EXERCISE DIRECTIONS: When the line containing "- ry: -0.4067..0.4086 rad" appears in the data below, begin copying there and stop only after the line containing "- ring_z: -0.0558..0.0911".

SOURCE MATERIAL:

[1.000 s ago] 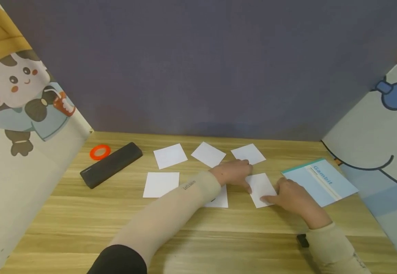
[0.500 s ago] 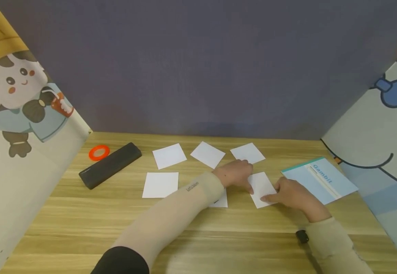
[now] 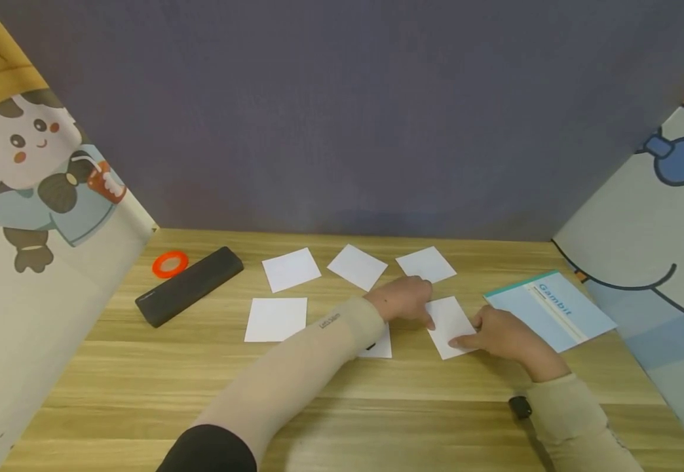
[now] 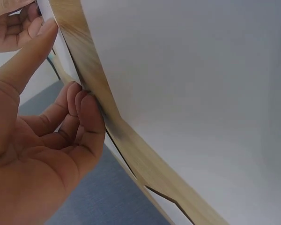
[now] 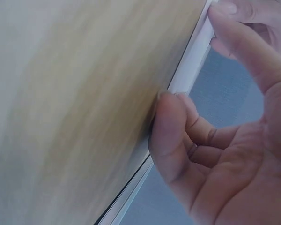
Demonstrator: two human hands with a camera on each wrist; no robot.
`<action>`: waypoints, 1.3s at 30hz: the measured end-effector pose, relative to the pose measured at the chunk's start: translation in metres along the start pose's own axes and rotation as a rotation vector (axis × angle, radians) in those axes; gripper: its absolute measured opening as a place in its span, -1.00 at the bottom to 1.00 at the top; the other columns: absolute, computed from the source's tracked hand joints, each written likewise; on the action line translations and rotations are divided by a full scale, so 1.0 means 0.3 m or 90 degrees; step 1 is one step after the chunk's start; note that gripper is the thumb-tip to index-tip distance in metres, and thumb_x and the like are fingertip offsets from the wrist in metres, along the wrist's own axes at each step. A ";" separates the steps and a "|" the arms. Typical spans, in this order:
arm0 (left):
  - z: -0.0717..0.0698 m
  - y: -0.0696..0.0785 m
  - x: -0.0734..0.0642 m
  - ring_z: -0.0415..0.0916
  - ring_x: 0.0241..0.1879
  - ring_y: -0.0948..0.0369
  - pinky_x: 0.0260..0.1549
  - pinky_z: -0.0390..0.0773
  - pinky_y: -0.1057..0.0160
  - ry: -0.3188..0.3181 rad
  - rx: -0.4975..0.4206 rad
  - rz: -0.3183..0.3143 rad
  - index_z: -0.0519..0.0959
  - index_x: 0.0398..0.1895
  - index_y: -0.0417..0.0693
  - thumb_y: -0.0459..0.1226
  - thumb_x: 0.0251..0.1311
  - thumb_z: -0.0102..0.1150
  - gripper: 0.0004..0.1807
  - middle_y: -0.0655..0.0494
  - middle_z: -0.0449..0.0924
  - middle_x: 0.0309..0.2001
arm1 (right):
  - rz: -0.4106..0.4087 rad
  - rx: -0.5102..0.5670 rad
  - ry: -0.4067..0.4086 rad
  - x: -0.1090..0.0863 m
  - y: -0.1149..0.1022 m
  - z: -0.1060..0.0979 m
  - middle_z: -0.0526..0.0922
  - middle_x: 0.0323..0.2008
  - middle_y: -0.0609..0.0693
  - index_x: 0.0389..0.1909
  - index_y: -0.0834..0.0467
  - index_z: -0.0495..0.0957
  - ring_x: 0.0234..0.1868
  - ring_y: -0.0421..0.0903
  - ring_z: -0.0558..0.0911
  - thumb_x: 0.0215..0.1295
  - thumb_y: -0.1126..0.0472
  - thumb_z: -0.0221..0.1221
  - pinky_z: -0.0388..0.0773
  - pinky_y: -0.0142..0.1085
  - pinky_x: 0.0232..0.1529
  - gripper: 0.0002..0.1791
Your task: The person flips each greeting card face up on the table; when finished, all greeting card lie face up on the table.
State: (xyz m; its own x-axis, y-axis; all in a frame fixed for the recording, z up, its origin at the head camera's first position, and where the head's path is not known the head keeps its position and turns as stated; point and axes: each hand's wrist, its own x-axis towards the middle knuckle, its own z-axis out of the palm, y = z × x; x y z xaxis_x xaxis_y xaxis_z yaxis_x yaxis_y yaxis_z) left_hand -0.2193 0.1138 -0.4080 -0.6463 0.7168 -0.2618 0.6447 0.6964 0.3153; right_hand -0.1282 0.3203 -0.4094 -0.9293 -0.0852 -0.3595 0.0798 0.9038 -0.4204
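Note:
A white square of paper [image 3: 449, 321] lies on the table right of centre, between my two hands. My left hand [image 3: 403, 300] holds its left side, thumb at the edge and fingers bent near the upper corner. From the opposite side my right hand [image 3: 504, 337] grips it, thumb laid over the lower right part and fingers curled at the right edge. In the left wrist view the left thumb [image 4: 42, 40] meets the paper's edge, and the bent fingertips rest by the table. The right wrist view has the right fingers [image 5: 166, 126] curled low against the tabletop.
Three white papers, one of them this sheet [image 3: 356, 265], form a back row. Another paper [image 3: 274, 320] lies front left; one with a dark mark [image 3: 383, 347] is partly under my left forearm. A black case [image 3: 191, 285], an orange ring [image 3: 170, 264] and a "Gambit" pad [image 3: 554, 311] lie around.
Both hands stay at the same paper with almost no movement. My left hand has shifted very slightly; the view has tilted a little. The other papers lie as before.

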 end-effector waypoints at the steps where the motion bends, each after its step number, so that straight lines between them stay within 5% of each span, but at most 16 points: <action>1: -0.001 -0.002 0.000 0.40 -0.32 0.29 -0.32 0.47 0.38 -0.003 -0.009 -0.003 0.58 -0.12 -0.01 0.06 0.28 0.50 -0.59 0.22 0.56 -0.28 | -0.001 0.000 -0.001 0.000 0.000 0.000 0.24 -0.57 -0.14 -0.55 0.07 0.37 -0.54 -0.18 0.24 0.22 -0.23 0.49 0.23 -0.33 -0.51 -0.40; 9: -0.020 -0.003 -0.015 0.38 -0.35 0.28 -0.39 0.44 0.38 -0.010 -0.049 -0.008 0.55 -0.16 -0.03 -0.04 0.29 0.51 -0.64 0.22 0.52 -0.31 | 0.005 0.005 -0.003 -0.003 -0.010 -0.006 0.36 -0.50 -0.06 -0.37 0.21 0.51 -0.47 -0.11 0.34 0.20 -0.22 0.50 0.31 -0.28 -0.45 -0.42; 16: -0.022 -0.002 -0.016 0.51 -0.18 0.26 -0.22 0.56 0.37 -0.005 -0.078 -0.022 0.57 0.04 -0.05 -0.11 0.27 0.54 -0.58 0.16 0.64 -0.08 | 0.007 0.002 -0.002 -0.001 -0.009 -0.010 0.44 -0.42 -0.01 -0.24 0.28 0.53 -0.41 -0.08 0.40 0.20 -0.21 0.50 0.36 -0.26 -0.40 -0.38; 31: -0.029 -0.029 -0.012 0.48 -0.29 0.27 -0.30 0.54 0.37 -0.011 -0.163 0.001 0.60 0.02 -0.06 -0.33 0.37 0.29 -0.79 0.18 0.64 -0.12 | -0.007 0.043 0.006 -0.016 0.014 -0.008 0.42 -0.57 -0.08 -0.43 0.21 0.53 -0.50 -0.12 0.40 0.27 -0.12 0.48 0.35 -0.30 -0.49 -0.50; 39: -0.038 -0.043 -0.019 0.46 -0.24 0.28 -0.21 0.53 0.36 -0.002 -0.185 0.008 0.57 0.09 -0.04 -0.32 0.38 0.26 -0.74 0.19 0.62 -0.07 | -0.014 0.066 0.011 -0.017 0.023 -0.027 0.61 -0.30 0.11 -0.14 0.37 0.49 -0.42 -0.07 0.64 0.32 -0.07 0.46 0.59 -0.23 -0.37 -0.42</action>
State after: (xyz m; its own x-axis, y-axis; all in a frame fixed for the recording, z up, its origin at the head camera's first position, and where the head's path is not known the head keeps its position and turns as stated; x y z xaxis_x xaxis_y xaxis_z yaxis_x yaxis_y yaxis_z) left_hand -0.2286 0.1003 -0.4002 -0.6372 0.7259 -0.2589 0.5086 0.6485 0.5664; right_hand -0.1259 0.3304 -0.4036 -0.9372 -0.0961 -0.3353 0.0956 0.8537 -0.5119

EXERCISE SOLUTION:
  - ry: -0.4067..0.4086 rad
  - x: -0.1090..0.0863 m
  - y: -0.1149..0.1022 m
  - z: -0.1060..0.0979 m
  - middle_z: -0.0526..0.0922
  - middle_x: 0.0323..0.2008
  - middle_y: -0.0609..0.0693
  - index_x: 0.0389..0.1909
  - index_y: -0.0834..0.0467
  - index_z: -0.0495..0.0957
  - ring_x: 0.0234..0.1868
  - ring_y: -0.0421..0.0903
  - ring_z: -0.0558..0.0911

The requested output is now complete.